At the beginning of a divorce, there can often be a “fight or flight” response to the heavy emotional and financial stresses of the process. On the “fight” side, one or both people might take self-destructive actions such as finding the most adversarial, bomb-throwing lawyer they can, or preventing the other spouse from having access to the children or financial assets. On the “flight” side, however, a person might take a similarly self-defeating path of trying to “get it over with” and reach a final settlement agreement as quickly as possible.

Avoiding ongoing stress, uncertainty, and legal fees is a good intention, but moving too quickly – and especially doing so without the proper guidance and protections – can have serious negative long-term consequences for you as well.

Be Proactive, But Let the Essential Legal Process in the Divorce Play Out

There are three basic phases of a typical uncontested divorce (meaning one that is not resolved with a trial) in California: 1) one spouse files a Petition and serves it on the spouse, and that spouse (in most cases) files a Response; 2) each spouse prepares and serves on the other a financial disclosure called a Preliminary Declaration of Disclosure, which includes all relevant financial information relating to assets, debts, and income; and 3) the parties then negotiate a Stipulated Judgment resolving all issues in the divorce, which is then submitted to the Court for approval.

Sometimes well-meaning (and not-so-well-meaning) people want to skip to phase 3 and create a final agreement before the financial disclosures are prepared, and sometimes before even a Petition is filed which commences the case. While broad, non-committal discussions between the spouses at the start about an arrangement that will serve both their needs can be a good thing, trying to create a final agreement before phases 1 and 2 can be a very bad idea.

For one thing, state law limits the ability to enforce such an agreement if it was signed before the proper financial disclosures were served. And the state law is in place for good reason, as evidenced by our interview with Kristen Hafner of Financial Moxie about the financial minefields in a DIY divorce, particularly one involving a premature final agreement.

Hafner pointed out that it is difficult for both parties to understand the full financial picture of both their present financial situation and what things will look like post-divorce at the start of a divorce. When one spouse moves out, the financial picture will certainly change for both of them. Furthermore, where one spouse controlled the finances for the couple, it can be difficult for both spouses to understand the finances prior to a comprehensive and accurate financial disclosure, and this is especially true where one spouse moves out and no longer has physical access to financial documentation.

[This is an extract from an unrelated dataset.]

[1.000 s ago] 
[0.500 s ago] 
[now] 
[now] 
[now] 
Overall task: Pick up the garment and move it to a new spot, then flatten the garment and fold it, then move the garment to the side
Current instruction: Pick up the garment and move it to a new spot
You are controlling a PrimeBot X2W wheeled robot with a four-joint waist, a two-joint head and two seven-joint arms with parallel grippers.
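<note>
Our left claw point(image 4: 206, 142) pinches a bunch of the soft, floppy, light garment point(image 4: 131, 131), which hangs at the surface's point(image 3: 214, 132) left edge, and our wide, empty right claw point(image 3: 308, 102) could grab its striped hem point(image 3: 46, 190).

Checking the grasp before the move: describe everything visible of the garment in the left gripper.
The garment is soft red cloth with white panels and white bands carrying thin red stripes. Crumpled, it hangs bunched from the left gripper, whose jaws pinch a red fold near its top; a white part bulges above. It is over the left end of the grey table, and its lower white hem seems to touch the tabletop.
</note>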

Hafner also stated that when parties reach an agreement before a Petition has even been filed, neither party gets the protections of the “Automatic Temporary Restraining Orders” that apply to both spouses at the commencement of a divorce proceeding. Among other things, these orders prevent either spouse from transferring or disposing of assets, thus there can be the danger of one spouse misappropriating funds before a Petition has been filed. And, again, where one spouse did not control the finances and no longer has access to them, it can be very difficult to prove that misappropriation occurred later in the process – with the result potentially being excessive attorney and expert fees out of proportion with the assets at stake.

Hafner noted that these kind of difficult situations (which often involve long periods of marital separation before a Petition is filed) often occur when one spouse is the primary caretaker for children, in “grey divorces” when both parties are accustomed to living off of retirement income/assets, or when the parties own a small business or family-owned partnership.

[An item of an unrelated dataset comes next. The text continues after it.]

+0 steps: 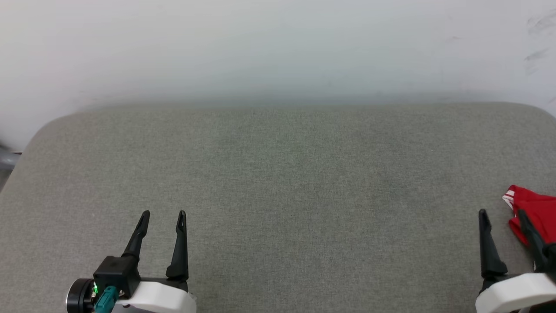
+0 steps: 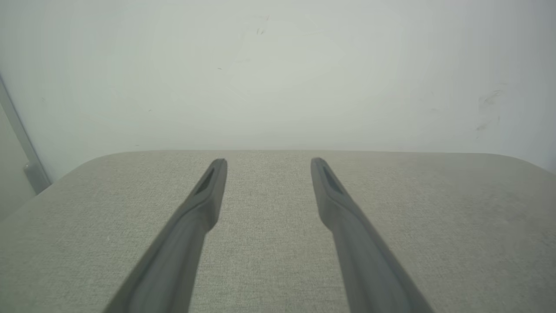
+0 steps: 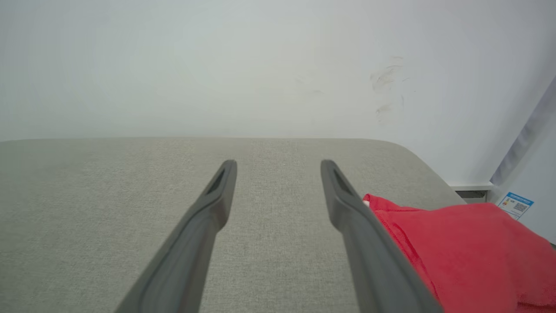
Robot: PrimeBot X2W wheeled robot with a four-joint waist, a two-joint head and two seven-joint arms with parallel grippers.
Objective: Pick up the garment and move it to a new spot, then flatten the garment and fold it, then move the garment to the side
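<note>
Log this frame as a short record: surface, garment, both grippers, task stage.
surface: grey fabric-covered top, pale wall behind
garment: red garment lying at the surface's right edge, cut off by the frame
left gripper: open, nothing between the fingers
right gripper: open, garment just outside its outer finger; contact unclear
task stage: cannot tell; garment held by neither gripper

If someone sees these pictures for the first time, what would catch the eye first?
The red shirt stands out at once: it lies bunched at the far right of the grey padded table, just beside the right arm's open jaws. Next come the left arm's dark jaws at the lower left, also open and holding nothing, with the pale wall behind.
</note>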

It’s Hard to Reach a Fair Divorce Agreement Before You Know What Fair Is

California law provides many standards for the issues divorcing couples need to resolve. In some areas, these principles of law can be relatively straightforward, such as community property which is to be split 50/50 and child support which is generally to be set at a state-mandated guideline (not to say there are not highly disputed facts that sometimes need to be worked out in these areas). Other areas such as permanent spousal support or child custody can involve the discretion of a judge who will look at numerous factors in reaching an outcome.

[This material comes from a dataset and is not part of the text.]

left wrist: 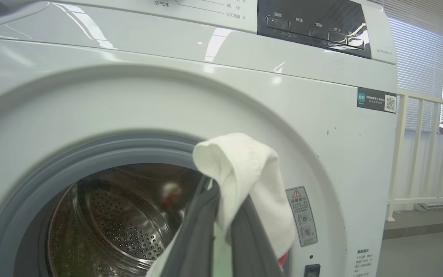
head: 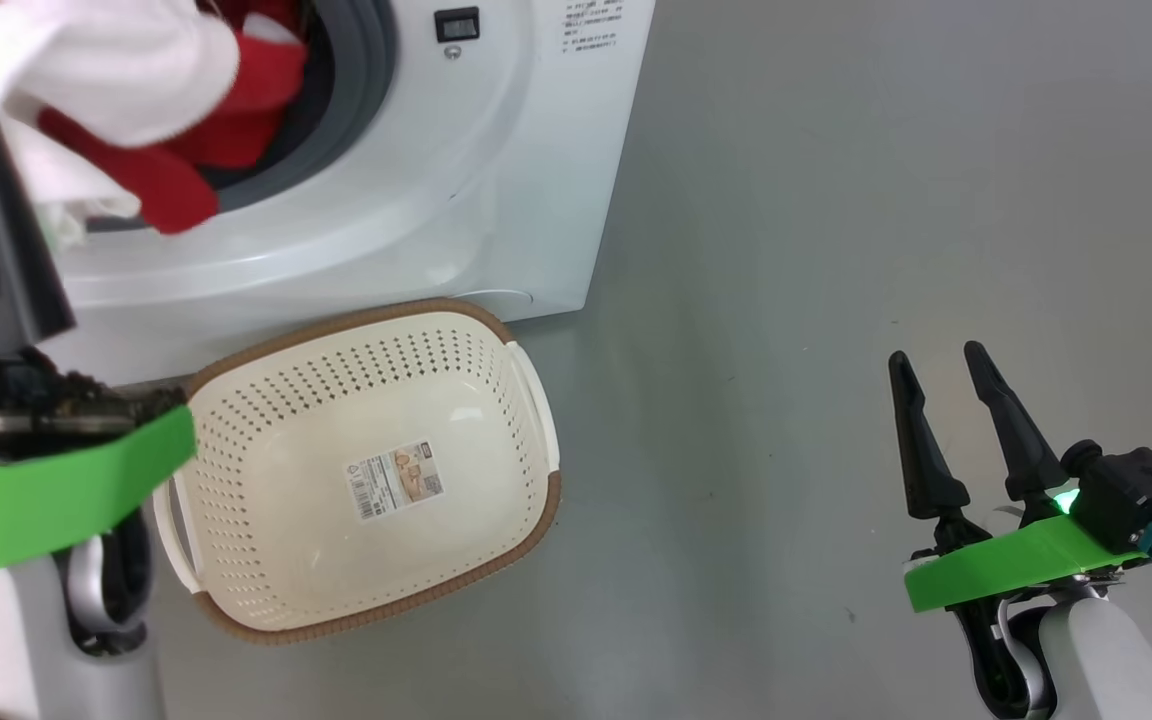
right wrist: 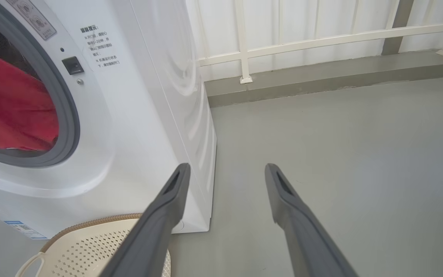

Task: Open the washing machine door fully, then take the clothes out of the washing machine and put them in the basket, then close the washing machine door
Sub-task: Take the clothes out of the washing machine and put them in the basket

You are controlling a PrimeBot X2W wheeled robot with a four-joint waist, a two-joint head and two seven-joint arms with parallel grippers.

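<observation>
Pinching a soft red-and-white garment (head: 121,75), the left claw (left wrist: 226,207) is clamped tight; the right claw (head: 936,357) gapes empty.

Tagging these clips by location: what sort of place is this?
Likely a laundry corner, perhaps a utility room: a front-loading washing machine, a plastic basket on bare grey floor, a white railing.

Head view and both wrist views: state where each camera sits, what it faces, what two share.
Head view: on the head, looking down at the basket before the washing machine; open right gripper lower right.
Left wrist view: on the left wrist, facing the drum; left gripper shut on the clothes.
Right wrist view: on the right wrist, facing the machine's corner and floor; its spread fingers.
Shared: head and right wrist views show the basket.
</observation>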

In any case, while parties are for the most part free to come to an agreement on these issues outside of these principles of law (e.g., a person can waive their right to receive spousal support), it is still important to understand what your rights and obligations are under the law before you reach an agreement with the other spouse on these issues. If you enter into a settlement agreement, and only later realize you were entitled to things such as spousal support and half of the equity in a house or retirement account that was titled in your spouse’s name, it may be too late to reverse it at that point.

In addition to consulting with legal counsel prior to entering into an agreement, it’s also important to understand what your life is going to look like after the divorce and what you will need. If you’ve never handled the finances or haven’t lived on your own in many years, it may be difficult to work out what you need in your post-divorce life from your current vantage point. Thus, it may be wise to work with a financial advisor experienced in divorce scenarios prior to reaching or even negotiating an agreement.

Remember, divorce is for many people the most significant financial issue of their life. You owe it to your future self to take the time necessary to do it properly and get the counsel and advice you need to protect your interests for years to come.

Guidance on Your California Family Law Questions From a Westlake Village Divorce Attorney

If you would like to learn more about how our office can provide guidance on any California family law issues you are facing in Ventura County or Los Angeles County, contact the Zonder Family Law Group office today at (805) 777-7740 or (818) 877-0001, or schedule your strategy session using easy-to-use online form here.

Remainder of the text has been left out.